MONDAY 15 OCTOBER 2007

Ms Ruth Lea

  Q326  Chairman: Thank you very much indeed for coming; it is very kind of you. I think you have a few opening comments to make and then I am going to go round the Committee. I am sure questions will arise naturally. As you know, we are expecting to produce our report some time in the middle of January, commenting on the work the Commission has done in reviewing the Single Market. We are half way through our evidence taking session and we look forward to your guidance.

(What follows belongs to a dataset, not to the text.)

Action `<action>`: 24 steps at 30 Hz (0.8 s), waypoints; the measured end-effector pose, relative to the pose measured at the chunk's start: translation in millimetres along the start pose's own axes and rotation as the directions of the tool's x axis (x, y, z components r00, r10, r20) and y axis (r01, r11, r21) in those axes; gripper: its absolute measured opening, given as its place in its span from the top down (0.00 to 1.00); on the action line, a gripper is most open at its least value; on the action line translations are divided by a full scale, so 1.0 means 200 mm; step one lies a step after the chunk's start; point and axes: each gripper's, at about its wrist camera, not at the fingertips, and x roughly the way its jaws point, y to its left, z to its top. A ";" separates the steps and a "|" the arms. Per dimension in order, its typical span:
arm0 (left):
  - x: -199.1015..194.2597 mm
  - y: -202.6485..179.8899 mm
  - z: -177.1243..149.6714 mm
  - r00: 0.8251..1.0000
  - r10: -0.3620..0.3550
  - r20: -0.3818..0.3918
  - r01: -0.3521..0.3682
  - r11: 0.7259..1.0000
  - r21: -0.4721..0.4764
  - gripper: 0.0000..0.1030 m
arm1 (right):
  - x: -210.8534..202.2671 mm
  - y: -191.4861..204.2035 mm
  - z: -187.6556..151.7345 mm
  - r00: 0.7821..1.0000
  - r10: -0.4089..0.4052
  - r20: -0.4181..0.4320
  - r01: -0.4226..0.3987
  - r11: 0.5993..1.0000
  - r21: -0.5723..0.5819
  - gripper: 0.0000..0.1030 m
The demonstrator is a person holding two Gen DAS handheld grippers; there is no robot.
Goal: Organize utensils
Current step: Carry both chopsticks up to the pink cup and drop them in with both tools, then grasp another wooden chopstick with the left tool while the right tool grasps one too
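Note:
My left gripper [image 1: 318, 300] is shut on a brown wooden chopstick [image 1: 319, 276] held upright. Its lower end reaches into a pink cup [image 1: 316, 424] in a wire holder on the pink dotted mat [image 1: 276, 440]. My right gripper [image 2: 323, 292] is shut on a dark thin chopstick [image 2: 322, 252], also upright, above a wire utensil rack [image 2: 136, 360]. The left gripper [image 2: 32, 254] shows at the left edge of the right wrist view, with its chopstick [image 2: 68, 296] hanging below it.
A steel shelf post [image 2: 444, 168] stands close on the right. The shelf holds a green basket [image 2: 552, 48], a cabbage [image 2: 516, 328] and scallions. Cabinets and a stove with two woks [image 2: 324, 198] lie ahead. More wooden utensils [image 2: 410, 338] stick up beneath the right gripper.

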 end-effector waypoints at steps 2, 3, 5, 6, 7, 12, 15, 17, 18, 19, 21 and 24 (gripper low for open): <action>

  Ms Lea: Thank you very much; I am very pleased to be here. The first thing I would say is that I was

actually a DTI civil servant in the mid to late 1980s. I was in the Invest in Britain Bureau and when we were talking about the Single Market we were talking with great enthusiasm. This was really going to open up the markets for Europe; it was going to be a tremendous thing for developing trade and attracting foreign investment. I very much believed it at the time but I have been somewhat disappointed to see how the Single Market has developed. Sure enough there are benefits; there is no doubt there have been benefits to the Single Market—we can talk about the figures later if we need to—but I am afraid that with the Single Market has come a lot of regulatory costs and according to Gunter Verheugen, who is the Enterprise Commissioner, these costs actually appear to be outweighing the benefits. This leads me to question what is going wrong with the Single Market as it has currently developed. I think we have to look at the Single Market model now based on legislation, harmonising regulations, gap-filling if you like, and ask if it is really delivering what we want it to deliver. I would suggest that it is actually under-performing. I think the whole way we have approached the Single Market needs to be re-thought in an age of rapid technological and global change and I think we need a fresher and more flexible approach to how we go around the Single Market, something that is based perhaps less on the traditional model of regulation and heavy legislation to something that is more focussed on key industries that will actually deliver the biggest bang for your bucks and also looking at a wider range of tools, not least of all competition policy.

  Q327  Lord St John of Bletso: Thank you very much for that rigorous introduction. We have had a lot of evidence over the years about the escalating amount of regulation in the European market, the red tape. I have two questions if I may, the first is: what is the scope for de-regulation and secondly, clearly one of the main key drivers behind the Single Market has been the economic benefits. I have spent a lot of my time in Eastern Europe where there is a lot of scepticism as to whether those benefits have been delivered. Could you perhaps comment on the other drivers other than economic of the Single Market?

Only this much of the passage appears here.